I found giving it multiple positive examples words better than telling it not to do something.
But yes plus 1 on using Claude, it sounds way better and less like AI.
Hello James:
Do you think we need promptvengineering techniques for non-latin languages? Or just translating it to English is sufficent?
I personally find it follows instructions better in English. Then you can add a translation step. But it is a messy conversion sometimes particularly for rarer languages.
A second question is:
How do you see the future of prompt engineering aftet the release of DSPy?
Using DSPy IS prompt engineering! The hard part has always been defining inputs/outputs for each step in the chain and settling on a good set of eval metrics, not trying different combinations of words to see what works. That part of prompt engineering will go away anyway in a few years with better models and changing words won’t make as much difference (we saw this already with the shift to GPT-4 from GPT-3). In the meantime I’m using DSPy a fair bit for my work and it does quite well once you’ve done the hard work of designing the program and building a list of examples, and defining eval metrics. Highly recommend.
Hi James and Mike.
I’ve had a look through your book and was very interested in the topics you cover.
There is an opinion that the capabilities of LLMs grow with the size of their memory, and have now reached a threshold where only big players like OpenAI and Anthropic can train next-generation models. It seems that even Meta is not planning to make their next models publicly available. How do you see the future of the LLM market? Is there room for open-source solutions?
I think open source generally lags behind about 1 - 2 years.
So as long as you are willing to wait open source is catching up.
Agreed although soon open source models will be too big to run on your computer. So you’ll mostly use them through the cloud providers.
Fine-tuning is available for open-source models and some proprietary ones, while prompt engineering is universally applicable. In your experience, which approach tends to be more effective, and under what circumstances?
Follow this workflow:
- No few shot examples (just a single prompt)
- Add few shot examples
- Optimize the prompt with few shot examples
- Fine tuning an LLM model
- Building a more traditional model i.e. a classifier with sci-kit learn / Keras / PyTorch.

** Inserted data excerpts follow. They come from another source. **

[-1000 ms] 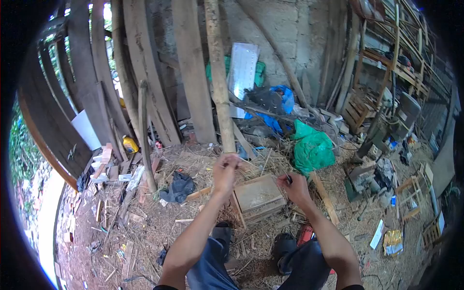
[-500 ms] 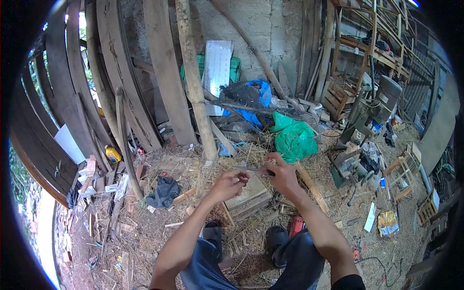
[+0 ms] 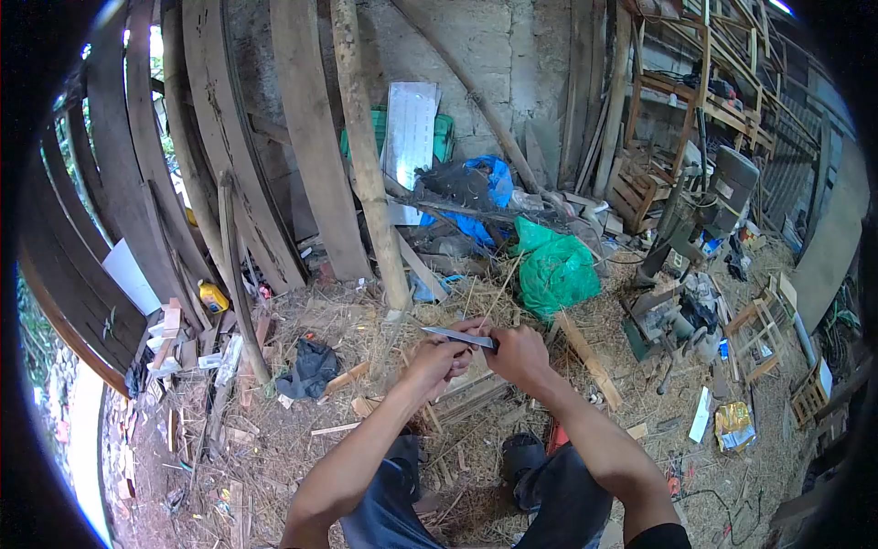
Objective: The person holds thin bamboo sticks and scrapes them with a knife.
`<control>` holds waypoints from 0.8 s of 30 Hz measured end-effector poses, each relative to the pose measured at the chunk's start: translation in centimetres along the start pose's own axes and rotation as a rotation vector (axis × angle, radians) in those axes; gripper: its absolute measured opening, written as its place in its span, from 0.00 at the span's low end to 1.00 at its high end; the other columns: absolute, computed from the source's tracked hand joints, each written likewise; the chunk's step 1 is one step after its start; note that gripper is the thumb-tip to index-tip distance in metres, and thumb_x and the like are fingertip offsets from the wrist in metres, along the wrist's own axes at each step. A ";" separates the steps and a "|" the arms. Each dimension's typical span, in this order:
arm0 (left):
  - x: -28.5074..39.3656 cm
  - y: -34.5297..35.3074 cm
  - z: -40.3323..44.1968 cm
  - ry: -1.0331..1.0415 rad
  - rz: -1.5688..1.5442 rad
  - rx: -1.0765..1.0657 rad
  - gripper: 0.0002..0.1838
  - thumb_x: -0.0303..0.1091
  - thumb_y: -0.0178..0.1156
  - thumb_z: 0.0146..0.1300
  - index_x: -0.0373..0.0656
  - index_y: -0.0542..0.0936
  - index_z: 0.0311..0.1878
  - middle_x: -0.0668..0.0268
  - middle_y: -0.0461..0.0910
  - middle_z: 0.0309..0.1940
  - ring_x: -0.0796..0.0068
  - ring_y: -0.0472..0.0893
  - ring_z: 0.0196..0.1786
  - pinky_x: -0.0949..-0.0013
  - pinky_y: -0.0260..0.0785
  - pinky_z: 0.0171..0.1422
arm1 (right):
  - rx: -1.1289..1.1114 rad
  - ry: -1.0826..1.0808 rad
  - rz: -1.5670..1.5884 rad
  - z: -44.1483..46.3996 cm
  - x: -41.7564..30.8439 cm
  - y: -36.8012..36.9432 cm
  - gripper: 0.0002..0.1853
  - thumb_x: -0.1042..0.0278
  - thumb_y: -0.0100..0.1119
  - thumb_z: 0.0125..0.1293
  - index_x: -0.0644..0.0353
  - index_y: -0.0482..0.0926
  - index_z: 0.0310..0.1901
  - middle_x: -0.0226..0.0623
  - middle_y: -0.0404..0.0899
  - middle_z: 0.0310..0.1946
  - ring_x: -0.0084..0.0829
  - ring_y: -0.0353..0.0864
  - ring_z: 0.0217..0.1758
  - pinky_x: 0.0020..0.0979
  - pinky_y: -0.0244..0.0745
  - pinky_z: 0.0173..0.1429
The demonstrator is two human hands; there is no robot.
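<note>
My right hand (image 3: pixel 519 355) is closed around the dark handle of a knife (image 3: pixel 457 336). The blade points left, across the fingers of my left hand (image 3: pixel 437 359). That left hand is curled shut, and a thin light stick (image 3: pixel 502 291) slants up and away from its fingertips. Where stick and blade meet is partly hidden by my fingers, so contact cannot be made out. Below both hands a wooden block (image 3: pixel 474 403) lies on the ground between my feet.
Straw and wood scraps cover the floor. Ahead lie a green plastic bag (image 3: pixel 558 274) and a leaning wooden pole (image 3: pixel 370 165). A black plastic bag (image 3: pixel 311 368) is at left, a yellow bottle (image 3: pixel 212 296) beyond it. Machinery (image 3: pixel 677 238) stands at right.
Both hands have come lower and closer together. The knife blade has swung into clear view over my left fingers, and the thin stick now shows slanting up beyond them.
</note>
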State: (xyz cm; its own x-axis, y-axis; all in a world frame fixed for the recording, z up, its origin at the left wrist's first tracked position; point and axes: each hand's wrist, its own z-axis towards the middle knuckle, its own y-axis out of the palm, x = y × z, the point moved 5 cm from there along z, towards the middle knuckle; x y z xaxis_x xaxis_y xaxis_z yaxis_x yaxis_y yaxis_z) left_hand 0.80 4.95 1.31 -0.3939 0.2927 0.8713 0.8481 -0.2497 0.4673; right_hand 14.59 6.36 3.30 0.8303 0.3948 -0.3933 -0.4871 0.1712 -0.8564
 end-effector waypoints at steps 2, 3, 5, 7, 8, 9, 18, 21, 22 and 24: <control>0.1 1.0 -0.6 -0.064 -0.066 -0.032 0.17 0.25 0.50 0.67 0.40 0.73 0.58 0.71 0.69 0.31 0.89 0.59 0.20 0.83 0.48 0.20 | 0.023 0.007 -0.031 0.2 0.5 -0.2 0.08 0.62 0.56 0.55 0.55 0.82 0.29 0.50 0.79 0.22 0.50 0.81 0.27 0.45 0.76 0.34; 0.3 1.3 -0.9 -0.065 -0.065 -0.033 0.17 0.25 0.50 0.67 0.40 0.73 0.58 0.71 0.69 0.31 0.89 0.59 0.20 0.83 0.48 0.20 | 0.044 0.009 -0.064 0.2 0.8 -0.4 0.08 0.62 0.56 0.55 0.56 0.82 0.29 0.50 0.79 0.22 0.50 0.81 0.27 0.46 0.76 0.35; 0.4 1.8 -1.2 -0.091 -0.077 -0.052 0.20 0.24 0.49 0.66 0.39 0.68 0.62 0.72 0.68 0.32 0.90 0.58 0.20 0.84 0.47 0.19 | 0.063 0.007 -0.071 0.1 1.4 -0.6 0.09 0.62 0.55 0.56 0.56 0.82 0.28 0.49 0.79 0.22 0.50 0.81 0.27 0.46 0.76 0.35; 0.0 1.5 -0.9 -0.051 -0.043 -0.047 0.20 0.25 0.49 0.66 0.39 0.68 0.62 0.72 0.68 0.31 0.90 0.58 0.20 0.84 0.46 0.19 | 0.083 0.000 -0.076 0.3 1.6 -0.6 0.10 0.62 0.55 0.56 0.57 0.82 0.28 0.49 0.79 0.22 0.49 0.81 0.27 0.46 0.76 0.35; -0.2 1.4 -0.6 -0.017 -0.010 -0.043 0.19 0.25 0.49 0.67 0.39 0.69 0.62 0.73 0.68 0.31 0.90 0.58 0.20 0.84 0.46 0.19 | 0.078 0.037 -0.078 0.4 1.9 -0.4 0.10 0.61 0.55 0.57 0.57 0.82 0.28 0.49 0.79 0.22 0.49 0.81 0.27 0.45 0.76 0.34; -0.5 1.2 -0.4 -0.020 -0.013 -0.044 0.19 0.25 0.49 0.67 0.39 0.69 0.62 0.73 0.68 0.31 0.90 0.58 0.20 0.84 0.46 0.19 | 0.070 0.077 -0.080 0.2 2.3 -0.2 0.11 0.61 0.54 0.57 0.57 0.82 0.27 0.49 0.79 0.22 0.49 0.81 0.27 0.45 0.76 0.34; -0.8 1.3 0.1 -0.022 -0.130 -0.064 0.13 0.30 0.51 0.68 0.42 0.74 0.55 0.74 0.68 0.30 0.90 0.58 0.20 0.84 0.46 0.19 | 0.148 0.334 -0.144 1.0 5.1 -1.9 0.10 0.62 0.54 0.57 0.56 0.84 0.30 0.48 0.80 0.22 0.49 0.81 0.26 0.45 0.76 0.33; -0.7 1.8 -0.5 -0.046 -0.047 -0.071 0.12 0.31 0.51 0.68 0.42 0.74 0.53 0.74 0.67 0.29 0.91 0.57 0.19 0.84 0.46 0.18 | 0.177 0.264 -0.191 0.6 6.1 -2.2 0.10 0.62 0.55 0.56 0.56 0.84 0.30 0.49 0.80 0.23 0.50 0.81 0.27 0.45 0.77 0.34; -0.8 1.9 -0.5 -0.052 -0.065 -0.066 0.12 0.31 0.51 0.68 0.42 0.74 0.53 0.74 0.67 0.29 0.91 0.58 0.19 0.84 0.46 0.18 | 0.177 0.259 -0.196 0.5 5.8 -1.9 0.10 0.62 0.55 0.56 0.56 0.84 0.30 0.49 0.80 0.23 0.50 0.81 0.27 0.45 0.77 0.34; -1.1 1.9 -0.4 -0.056 -0.090 -0.066 0.12 0.31 0.51 0.68 0.42 0.74 0.53 0.75 0.67 0.29 0.91 0.58 0.19 0.84 0.45 0.18 | 0.112 0.180 -0.097 0.2 4.5 -0.5 0.09 0.63 0.56 0.55 0.55 0.84 0.30 0.48 0.80 0.23 0.50 0.81 0.28 0.45 0.77 0.35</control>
State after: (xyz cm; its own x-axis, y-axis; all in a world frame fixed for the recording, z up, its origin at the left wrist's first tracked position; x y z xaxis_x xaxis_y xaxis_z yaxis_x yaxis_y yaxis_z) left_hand 2.66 3.77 1.31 -0.4451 0.3675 0.8166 0.7845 -0.2796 0.5535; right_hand 18.53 8.18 2.04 0.9047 0.2062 -0.3727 -0.4212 0.3032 -0.8548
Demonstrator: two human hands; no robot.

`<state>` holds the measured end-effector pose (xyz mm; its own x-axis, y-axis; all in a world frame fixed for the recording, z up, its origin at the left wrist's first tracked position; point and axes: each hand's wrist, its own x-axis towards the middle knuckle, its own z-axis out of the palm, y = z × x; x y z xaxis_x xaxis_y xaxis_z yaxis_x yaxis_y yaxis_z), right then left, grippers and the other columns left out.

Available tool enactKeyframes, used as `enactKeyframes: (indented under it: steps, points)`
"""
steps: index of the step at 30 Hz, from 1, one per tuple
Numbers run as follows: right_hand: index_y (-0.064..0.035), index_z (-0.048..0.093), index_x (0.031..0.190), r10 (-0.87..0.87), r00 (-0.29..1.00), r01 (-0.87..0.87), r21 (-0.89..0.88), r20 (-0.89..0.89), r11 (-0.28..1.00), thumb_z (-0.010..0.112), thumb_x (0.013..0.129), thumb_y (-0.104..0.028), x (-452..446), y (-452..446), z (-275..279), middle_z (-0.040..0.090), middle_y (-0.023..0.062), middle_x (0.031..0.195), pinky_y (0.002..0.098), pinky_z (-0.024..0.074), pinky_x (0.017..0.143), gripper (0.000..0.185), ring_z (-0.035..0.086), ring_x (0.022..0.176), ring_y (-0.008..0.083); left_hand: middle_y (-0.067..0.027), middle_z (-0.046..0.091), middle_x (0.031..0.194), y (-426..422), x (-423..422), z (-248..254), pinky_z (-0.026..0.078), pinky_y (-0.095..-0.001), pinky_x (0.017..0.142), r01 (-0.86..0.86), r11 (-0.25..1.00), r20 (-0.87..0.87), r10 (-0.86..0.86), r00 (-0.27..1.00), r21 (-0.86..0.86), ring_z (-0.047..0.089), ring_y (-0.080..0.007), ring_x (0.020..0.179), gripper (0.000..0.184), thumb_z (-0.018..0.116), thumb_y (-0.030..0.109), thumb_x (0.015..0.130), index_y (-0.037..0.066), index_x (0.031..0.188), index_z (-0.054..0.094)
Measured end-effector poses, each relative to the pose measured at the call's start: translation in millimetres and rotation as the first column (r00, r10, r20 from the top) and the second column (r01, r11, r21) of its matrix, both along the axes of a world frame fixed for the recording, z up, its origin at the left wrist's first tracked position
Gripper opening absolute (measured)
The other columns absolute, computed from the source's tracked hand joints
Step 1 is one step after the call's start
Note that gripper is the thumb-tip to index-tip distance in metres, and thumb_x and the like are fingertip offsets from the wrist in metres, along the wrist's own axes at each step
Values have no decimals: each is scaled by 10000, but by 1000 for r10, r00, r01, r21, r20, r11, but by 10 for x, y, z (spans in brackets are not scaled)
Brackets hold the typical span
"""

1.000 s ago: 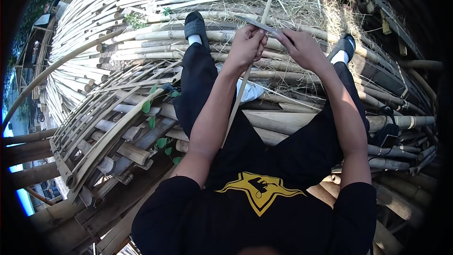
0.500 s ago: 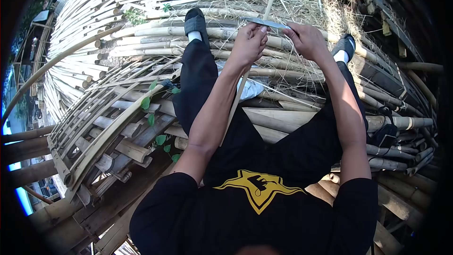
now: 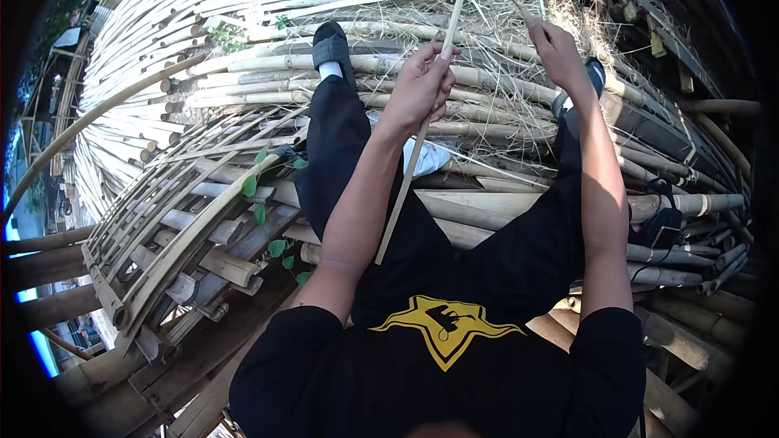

The important thing is that if you can solve the problem with less technology, then there is no need for fine tuning.
Fine tuning is better for when the LLM has not seen a lot of those tokens within the pre-training data.
There was a paper we referenced in the book that showed prompting beat fine tuning all the way up to 2,000 examples of the task. The main issue is the best models don’t allow fine tuning yet so GPT-4 few shot tends to beat gpt-3.5 fine tuned.
Additionally, I’ve noticed that prompts can sometimes become quite large, reaching 2000-3000 tokens per request, often due to numerous few-shot examples. Is this considered a normal practice in the industry? What are the trade-offs of using such large prompts compared to other methods like fine-tuning or more concise prompting strategies?
You do get cost saving benefits with fine tuning because you no longer need to add in the few-shot learning examples, however if you don’t have enough examples, then you can get degraded performance on a fine tuning model vs a standard model.
It really does matter how many samples you have fine tuned on.
Yes the OpenAI system prompt for ChatGPT is 7k tokens!
Hi James and Mike.
Been trying to grasp all the vocab and terms to understand content about LLMs and Generative AI.
Do you have recommendations what core-concept and what methodologies we have to really really grasp like the back of our hand, as
- models become smarter
- tokens get faster and cheaper
- context windows getting bigger and bigger?
So that we can swap out the new models that seem to keep coming out each and every week?
- Few shot learning will always be important (adding examples for direction)
- Fine tuning is an important concept.
- Breaking down complex tasks into multiple sub-problems will still be important until the model size is much larger.
- I’d also recommend checking out LangChain for being able to easily switch out models in a single line of code.
Agree with this list but I’d just add RAG. Retrieval Augmented Generation.